Spot on Winnie. Many punters suffer from ‘recency bias’ whereby we are convinced that whatever has been happening in recent times will continue to occur indefinitely. This can be overcome by going back further and using larger (more statistically significant) sample sizes. Or it can be as simple as forgiving a horse one bad run if there were genuine excuses.

The truth is incontrovertible. Panic may resent it, ignorance may deride it, malice may distort it, but there it is.

The same goes for your betting results (the ones most punters fail to keep). To quote someone other than Winston Churchill “You can avoid reality, but you cannot avoid the consequences of avoiding reality.”

Success is not final, failure is not fatal: it is the courage to continue that counts.

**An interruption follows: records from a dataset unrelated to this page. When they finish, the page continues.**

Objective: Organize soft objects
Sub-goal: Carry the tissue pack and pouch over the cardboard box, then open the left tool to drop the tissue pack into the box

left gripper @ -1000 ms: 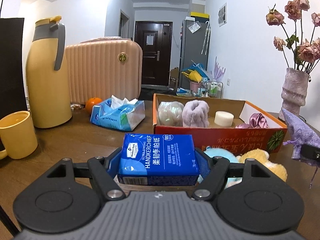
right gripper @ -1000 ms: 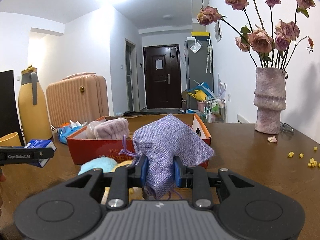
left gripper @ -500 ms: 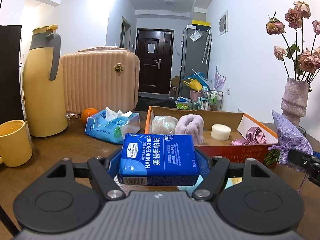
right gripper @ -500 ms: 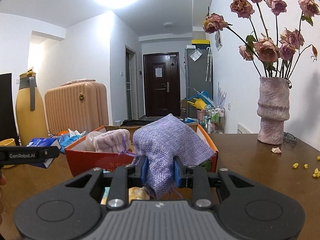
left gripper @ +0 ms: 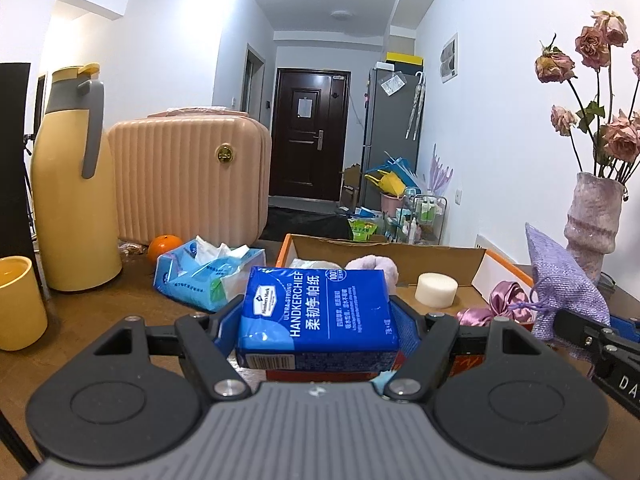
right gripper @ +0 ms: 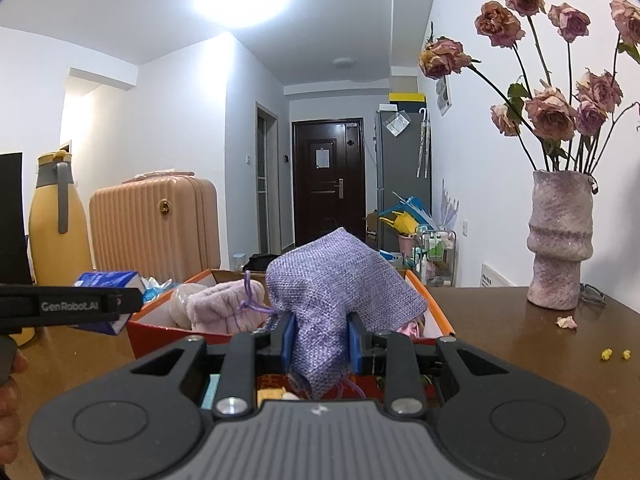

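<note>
My left gripper is shut on a blue handkerchief tissue pack and holds it above the table, in front of the orange cardboard box. My right gripper is shut on a purple woven pouch, held just before the same box. The pouch also shows at the right of the left wrist view. In the box lie a fluffy lilac item, a white round sponge and a pink satin scrunchie.
A yellow thermos, a yellow mug, a peach case, an orange and an open soft tissue pack stand at the left. A vase of dried roses stands at the right.
Both grippers have risen with their loads and moved closer to the box. The plush toys in front of the box have dropped out of view below the grippers.
</note>
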A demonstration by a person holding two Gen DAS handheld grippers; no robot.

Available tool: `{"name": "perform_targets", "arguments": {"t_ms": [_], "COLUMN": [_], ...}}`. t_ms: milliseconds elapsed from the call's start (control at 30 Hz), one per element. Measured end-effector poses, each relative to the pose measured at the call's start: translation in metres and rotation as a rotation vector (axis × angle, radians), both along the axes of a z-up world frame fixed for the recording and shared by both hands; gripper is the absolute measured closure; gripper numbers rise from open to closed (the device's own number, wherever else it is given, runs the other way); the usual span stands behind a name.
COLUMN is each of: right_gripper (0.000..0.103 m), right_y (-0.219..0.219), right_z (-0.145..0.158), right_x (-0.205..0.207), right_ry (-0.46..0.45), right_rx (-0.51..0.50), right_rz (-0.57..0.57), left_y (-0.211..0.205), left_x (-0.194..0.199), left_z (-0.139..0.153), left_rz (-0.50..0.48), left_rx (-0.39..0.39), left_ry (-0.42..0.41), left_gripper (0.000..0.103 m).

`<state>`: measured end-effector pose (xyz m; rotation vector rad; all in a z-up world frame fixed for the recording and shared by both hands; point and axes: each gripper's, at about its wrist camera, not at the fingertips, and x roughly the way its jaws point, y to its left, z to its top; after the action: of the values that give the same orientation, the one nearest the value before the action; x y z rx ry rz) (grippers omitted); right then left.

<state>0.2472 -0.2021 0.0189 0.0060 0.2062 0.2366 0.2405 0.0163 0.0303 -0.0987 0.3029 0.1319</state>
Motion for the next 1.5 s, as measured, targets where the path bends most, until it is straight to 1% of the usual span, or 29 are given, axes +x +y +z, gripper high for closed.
{"name": "perform_targets", "arguments": {"t_ms": [200, 900, 1500], "right_gripper": [0.077, 0.077, 0.077], "right_y": [0.005, 0.007, 0.009], "right_z": [0.001, 0.002, -0.002], "right_x": [0.009, 0.057, 0.101], "right_ry": [-0.016, -0.029, -0.014], "right_rx": [-0.001, 0.012, 0.005], "right_rz": [0.004, -0.010, -0.016], "left_y": [-0.004, -0.019, -0.025], "left_x": [0.012, 0.063, 0.104], "left_z": [0.003, 0.009, 0.009], "left_rz": [0.002, -0.004, -0.016], "left_rx": [-0.003, -0.027, -0.029], "left_ry": [-0.009, -0.037, -0.046], "left_gripper": [0.028, 0.028, 0.028]}}
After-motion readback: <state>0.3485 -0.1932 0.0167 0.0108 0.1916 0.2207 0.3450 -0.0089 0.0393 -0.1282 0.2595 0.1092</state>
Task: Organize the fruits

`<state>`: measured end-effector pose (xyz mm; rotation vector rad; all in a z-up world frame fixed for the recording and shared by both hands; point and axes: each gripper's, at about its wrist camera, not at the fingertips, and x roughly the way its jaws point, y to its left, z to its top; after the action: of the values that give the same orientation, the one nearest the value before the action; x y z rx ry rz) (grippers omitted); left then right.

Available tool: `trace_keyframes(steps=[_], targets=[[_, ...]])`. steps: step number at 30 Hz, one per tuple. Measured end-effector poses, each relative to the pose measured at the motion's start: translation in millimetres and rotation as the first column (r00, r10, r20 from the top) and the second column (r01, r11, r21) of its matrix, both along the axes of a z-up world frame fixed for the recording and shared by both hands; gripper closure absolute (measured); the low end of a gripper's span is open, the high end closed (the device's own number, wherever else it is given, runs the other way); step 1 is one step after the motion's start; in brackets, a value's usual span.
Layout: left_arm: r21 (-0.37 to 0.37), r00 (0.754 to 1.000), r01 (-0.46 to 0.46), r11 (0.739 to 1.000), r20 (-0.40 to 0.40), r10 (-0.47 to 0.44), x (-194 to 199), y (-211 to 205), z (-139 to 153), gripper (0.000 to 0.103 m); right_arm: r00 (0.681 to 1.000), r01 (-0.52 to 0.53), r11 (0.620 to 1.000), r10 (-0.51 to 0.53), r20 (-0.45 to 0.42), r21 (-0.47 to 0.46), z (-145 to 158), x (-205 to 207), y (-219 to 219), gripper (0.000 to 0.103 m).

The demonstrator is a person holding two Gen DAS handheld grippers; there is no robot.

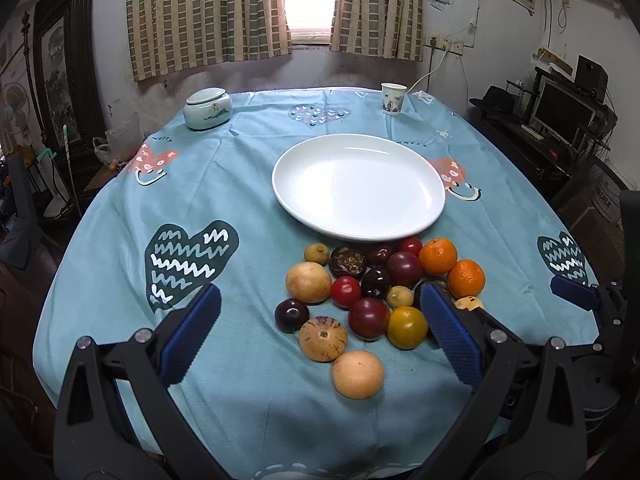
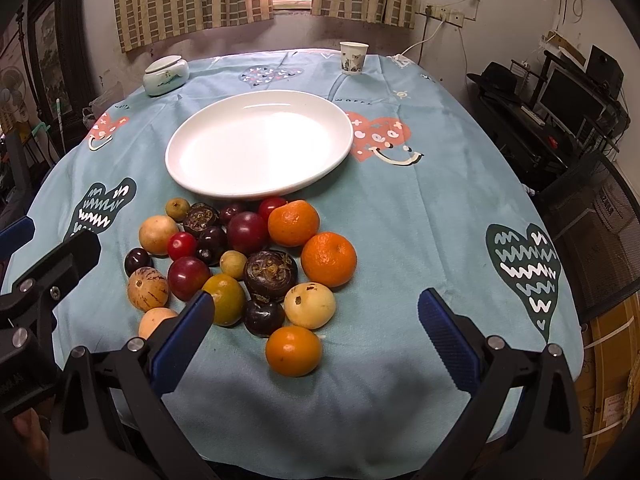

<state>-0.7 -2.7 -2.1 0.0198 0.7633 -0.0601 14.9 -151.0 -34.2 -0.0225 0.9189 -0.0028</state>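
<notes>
Left gripper [image 1: 320, 320] and right gripper [image 2: 316, 320] spread wide, holding nothing. Fruit pile [image 2: 244, 256] crowding white plate [image 2: 200, 188] rim at 6 o'clock; bare tablecloth [image 2: 420, 220] at 3 o'clock.

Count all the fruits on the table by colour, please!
Orange mandarins: 3
Yellow-green mandarin: 1
Bright red fruits: 2
Dark purple-red plums: 6
Rough brown fruits: 2
Pale tan fruits: 3
Striped fruit: 1
Small olive fruits: 2
Total: 20
</notes>
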Motion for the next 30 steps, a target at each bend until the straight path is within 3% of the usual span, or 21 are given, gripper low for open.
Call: trace_keyframes(steps=[30], targets=[[-0.005, 1.000, -0.001, 1.000, -0.002, 0.001, -0.7, 0.0, -2.9, 0.002, 1.000, -0.004, 1.000, 0.004, -0.003, 0.000, -2.3, -1.2, 3.7, 0.001]])
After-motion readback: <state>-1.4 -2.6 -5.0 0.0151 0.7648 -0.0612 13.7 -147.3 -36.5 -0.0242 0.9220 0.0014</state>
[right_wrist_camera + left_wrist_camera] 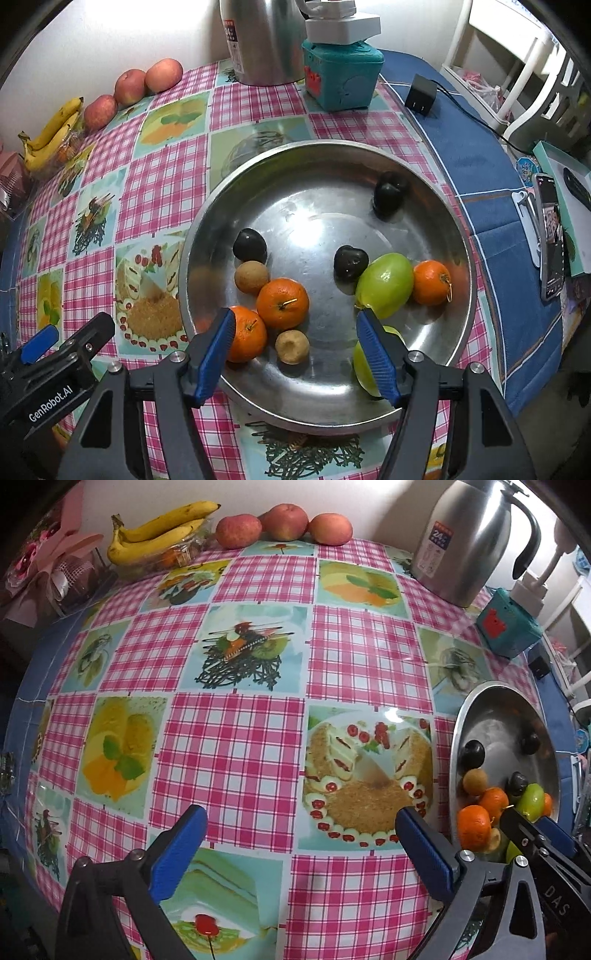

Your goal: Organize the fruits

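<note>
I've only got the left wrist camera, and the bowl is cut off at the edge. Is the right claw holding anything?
Observer: No. The right claw is open above the steel bowl, its pads pressing nothing.
Operator: How many green fruits are in there?
Observer: Two. One green fruit touches an orange; the second green fruit sits partly behind the claw's right finger.
Operator: Anything past the bowl on the right?
Observer: A phone, over the blue cloth.

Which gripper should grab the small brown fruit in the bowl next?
Right. The right gripper hangs open over the steel bowl, straddling the brown fruit. The left gripper is open over bare tablecloth.
</note>
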The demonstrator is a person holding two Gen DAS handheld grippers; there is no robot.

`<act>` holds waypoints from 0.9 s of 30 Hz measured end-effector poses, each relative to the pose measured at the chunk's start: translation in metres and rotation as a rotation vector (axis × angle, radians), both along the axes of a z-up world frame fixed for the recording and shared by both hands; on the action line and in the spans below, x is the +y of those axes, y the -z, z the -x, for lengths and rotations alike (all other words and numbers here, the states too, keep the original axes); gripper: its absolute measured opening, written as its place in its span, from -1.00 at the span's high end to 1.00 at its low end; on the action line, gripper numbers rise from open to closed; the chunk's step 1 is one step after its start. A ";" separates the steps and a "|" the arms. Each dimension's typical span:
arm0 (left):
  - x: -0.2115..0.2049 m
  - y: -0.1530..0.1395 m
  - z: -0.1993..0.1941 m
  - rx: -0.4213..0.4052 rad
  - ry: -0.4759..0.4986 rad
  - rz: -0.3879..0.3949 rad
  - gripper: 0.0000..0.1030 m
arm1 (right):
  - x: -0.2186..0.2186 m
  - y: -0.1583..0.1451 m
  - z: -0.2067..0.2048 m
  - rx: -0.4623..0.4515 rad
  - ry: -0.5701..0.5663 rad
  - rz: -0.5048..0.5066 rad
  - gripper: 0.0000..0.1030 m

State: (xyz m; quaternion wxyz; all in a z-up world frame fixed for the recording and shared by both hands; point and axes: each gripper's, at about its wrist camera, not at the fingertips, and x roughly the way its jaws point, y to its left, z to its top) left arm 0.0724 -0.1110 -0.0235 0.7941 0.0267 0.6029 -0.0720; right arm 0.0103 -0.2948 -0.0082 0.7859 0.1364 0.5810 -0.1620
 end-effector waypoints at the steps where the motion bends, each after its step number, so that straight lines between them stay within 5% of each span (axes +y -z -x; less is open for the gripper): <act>1: 0.000 0.000 0.000 0.002 -0.002 -0.001 -1.00 | 0.000 0.000 0.000 0.001 0.001 0.000 -0.34; 12: 0.004 0.004 -0.002 -0.005 -0.018 -0.030 -1.00 | 0.000 -0.001 0.001 -0.022 0.002 0.002 -0.47; 20: 0.008 0.002 -0.003 -0.035 -0.024 -0.049 -1.00 | 0.002 -0.004 0.000 -0.049 -0.011 0.034 -0.89; 27: 0.012 0.000 -0.002 -0.051 -0.023 -0.031 -1.00 | 0.006 -0.004 -0.001 -0.064 -0.035 0.034 -0.89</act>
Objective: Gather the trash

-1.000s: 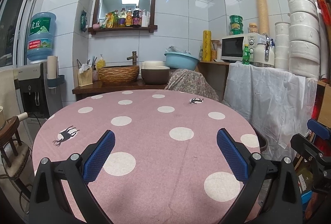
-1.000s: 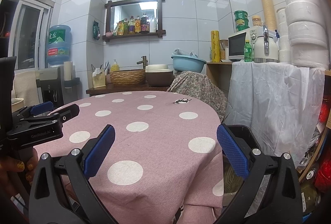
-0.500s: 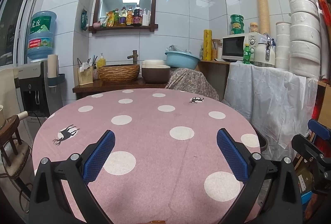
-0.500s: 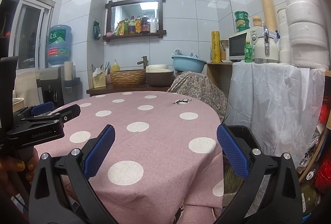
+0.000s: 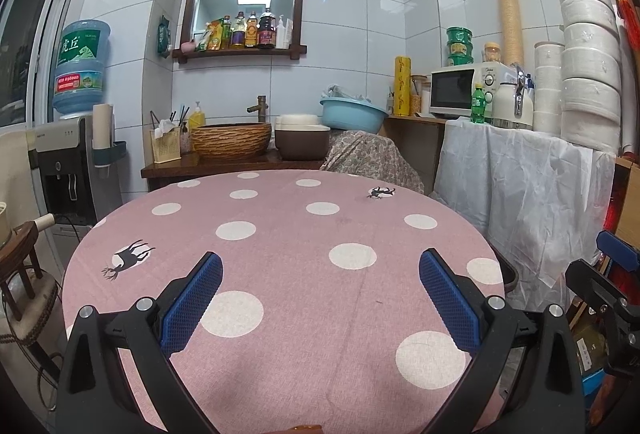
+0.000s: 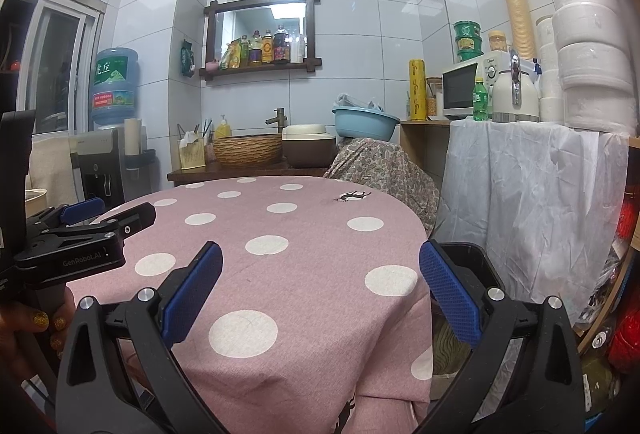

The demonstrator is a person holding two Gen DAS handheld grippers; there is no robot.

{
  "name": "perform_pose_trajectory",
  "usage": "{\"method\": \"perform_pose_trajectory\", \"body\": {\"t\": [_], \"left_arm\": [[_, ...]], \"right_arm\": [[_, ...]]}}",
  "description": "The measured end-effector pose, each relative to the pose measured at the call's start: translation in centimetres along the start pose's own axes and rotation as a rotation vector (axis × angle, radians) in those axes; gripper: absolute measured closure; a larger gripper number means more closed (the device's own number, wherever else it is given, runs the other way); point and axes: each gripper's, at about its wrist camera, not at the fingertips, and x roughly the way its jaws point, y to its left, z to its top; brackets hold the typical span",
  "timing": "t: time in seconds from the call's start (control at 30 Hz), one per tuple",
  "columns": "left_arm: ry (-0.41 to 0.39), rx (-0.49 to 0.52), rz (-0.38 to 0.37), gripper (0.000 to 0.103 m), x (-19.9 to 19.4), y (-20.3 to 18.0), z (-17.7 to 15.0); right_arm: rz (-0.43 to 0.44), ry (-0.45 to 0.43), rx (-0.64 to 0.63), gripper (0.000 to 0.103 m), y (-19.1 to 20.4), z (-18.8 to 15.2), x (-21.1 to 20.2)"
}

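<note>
Trash bin (image 5: 511,276), just its dark rim, is peeking out at four o'clock past the pink dotted tabletop (image 5: 280,234) in the left wrist view, where I am holding my left gripper (image 5: 320,298) with jaws spread wide, pinching nothing. In the right wrist view my right gripper (image 6: 320,298) is hovering, jaws spread and bare too, with the black bin sitting at four o'clock just beside the tabletop's edge.

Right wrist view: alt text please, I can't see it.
Open right hand-held gripper hovers empty over a round table with a pink dotted cloth; no trash shows on it. The left hand-held gripper shows at the left, a black bin beside the table.
</note>
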Motion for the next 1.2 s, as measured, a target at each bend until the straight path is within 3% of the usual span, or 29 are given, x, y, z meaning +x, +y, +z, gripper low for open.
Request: {"method": "perform_pose_trajectory", "body": {"t": [1.2], "left_arm": [[-0.004, 0.000, -0.007, 0.005, -0.32, -0.62, -0.23]], "right_arm": [[0.004, 0.003, 0.001, 0.006, -0.10, -0.02, -0.12]]}}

There is no such thing as a foolproof approach. Even the most successful punters in the world are constantly reviewing all aspects of their approach. Punters need both the courage and the available betting bank to continue on during the inevitable periods of drawdown.

It is a mistake to look too far ahead. Only one link in the chain of destiny can be handled at a time.

Planning is guessing, so you’re better off focusing on shorter term goals, whether that means this month, quarter or year.

I pass with relief from the tossing sea of Cause and Theory to the firm ground of Result and Fact.

Don’t get caught up in subjective assessments of why something is working or not. Stay as objective as possible.

However beautiful the strategy, you should occasionally look at the results.

Don’t be fooled into thinking that your plan simply has to work. The results will tell you exactly how you’re going.

Success consists of going from failure to failure without loss of enthusiasm.

Unless you are exclusively a lay bettor (or that rare species known as a place only punter) most of your bets will lose. You need to possess or develop a mindset that can cope with this.

Courage is rightly esteemed the first of human qualities, because it is the quality which guarantees all others.

Much like optimism, a punter without the courage of his convictions is a lost cause.

No hour of life is lost that is spent in the saddle.

And no hour spent improving your betting knowledge is wasted either.

I wonder whether any other generation has seen such astounding revolutions of data and values as those through which we have lived. Scarcely anything material or established which I was brought up to believe was permanent and vital, has lasted. Everything I was sure or taught to be sure was impossible, has happened.

This was probably true a century ago but surely it’s even more pertinent today. We’re in the midst of revolutionary technological change and in many ways punting has become something akin to information warfare. Those with the best data and smartest application of the insights gleaned from it are the most successful.

You can always count on Americans to do the right thing – after they’ve tried everything else.

Many punters operate in a similar fashion. They try to spend five minutes doing the form themselves, or they listen to a media spruiker, or follow a market mover, or chase losses. It’s only when the losses pile up that they truly take stock of their betting activities and resolve to make the changes necessary to get on the right side of the ledger.

Of course, when you are winning a war almost everything that happens can be claimed to be right and wise.

And sustained success as a punter can lead you to believe that everything you do contributes evenly. That’s a false assumption though. Don’t assume that the winning will automatically continue or that every aspect of your approach is optimal.

Sure I am of this, that you have only to endure to conquer

The same goes for the punting game. You have to stay in the game to win so protecting your betting bank is of the utmost importance. Our approach is to never risk more than 2.5% of our bank on any race.

Winston Churchill may have died almost 50 years ago but hopefully you have gained some punting insight today from his most famous quotes.